The Watergate scandal was a 1970s United States political scandal resulting from the break-in to the Democratic National Committee headquarters at the Watergate office complex in Washington, D.C. Effects of the scandal ultimately led to the resignation of the President of the United States Richard Nixon on August 9, 1974, the first and only resignation of any U.S President. It also resulted in the indictment, trial, conviction and incarceration of several Nixon administration officials.
The affair began with the arrest of five men for breaking and entering into the Democratic National Committee headquarters at the Watergate complex on June 17, 1972. The FBI connected the payments to the burglars to a slush fund used by the 1972 Committee to Re-elect the President.

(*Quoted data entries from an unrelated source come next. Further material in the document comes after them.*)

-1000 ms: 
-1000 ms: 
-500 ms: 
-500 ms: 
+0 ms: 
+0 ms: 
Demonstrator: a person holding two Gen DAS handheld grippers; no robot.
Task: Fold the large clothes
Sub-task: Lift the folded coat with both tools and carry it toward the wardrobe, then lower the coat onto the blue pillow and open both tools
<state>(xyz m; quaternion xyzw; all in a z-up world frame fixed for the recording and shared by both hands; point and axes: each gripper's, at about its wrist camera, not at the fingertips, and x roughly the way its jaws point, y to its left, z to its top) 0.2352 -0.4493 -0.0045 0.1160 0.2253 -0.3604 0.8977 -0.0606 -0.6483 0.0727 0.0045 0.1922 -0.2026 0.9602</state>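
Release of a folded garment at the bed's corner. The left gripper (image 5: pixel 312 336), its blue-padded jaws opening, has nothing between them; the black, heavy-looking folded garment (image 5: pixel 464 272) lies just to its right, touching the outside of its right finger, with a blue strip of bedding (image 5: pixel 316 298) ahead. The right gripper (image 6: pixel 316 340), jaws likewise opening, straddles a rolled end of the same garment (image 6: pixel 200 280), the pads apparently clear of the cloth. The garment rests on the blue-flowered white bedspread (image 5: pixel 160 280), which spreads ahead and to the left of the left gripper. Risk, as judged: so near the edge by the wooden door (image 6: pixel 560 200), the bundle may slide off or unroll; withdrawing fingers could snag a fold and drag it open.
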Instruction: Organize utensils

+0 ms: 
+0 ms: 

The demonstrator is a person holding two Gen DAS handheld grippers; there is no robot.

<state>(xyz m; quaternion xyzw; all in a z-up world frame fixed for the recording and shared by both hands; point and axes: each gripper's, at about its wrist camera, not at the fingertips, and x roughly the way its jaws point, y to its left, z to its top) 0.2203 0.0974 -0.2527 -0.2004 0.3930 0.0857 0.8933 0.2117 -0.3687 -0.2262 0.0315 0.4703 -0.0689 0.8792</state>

As evidence mounted against the president's staff, which included
former staff members testifying against them in an investigation
conducted by the Senate Watergate Committee, it was revealed that President Nixon had a tape recording system in his offices and that he had recorded many conversations. Recordings from these tapes implicated the president, revealing that he had attempted to cover up the break-in. After a series of court battles, the U.S. Supreme Court ruled that the president had to hand over the tapes; he ultimately complied.
Facing near-certain impeachment in the House of Representatives and a strong possibility of a conviction in the Senate, Nixon resigned the office of the presidency on August 9, 1974. His successor, Gerald Ford, issued a pardon to President Nixon after his resignation.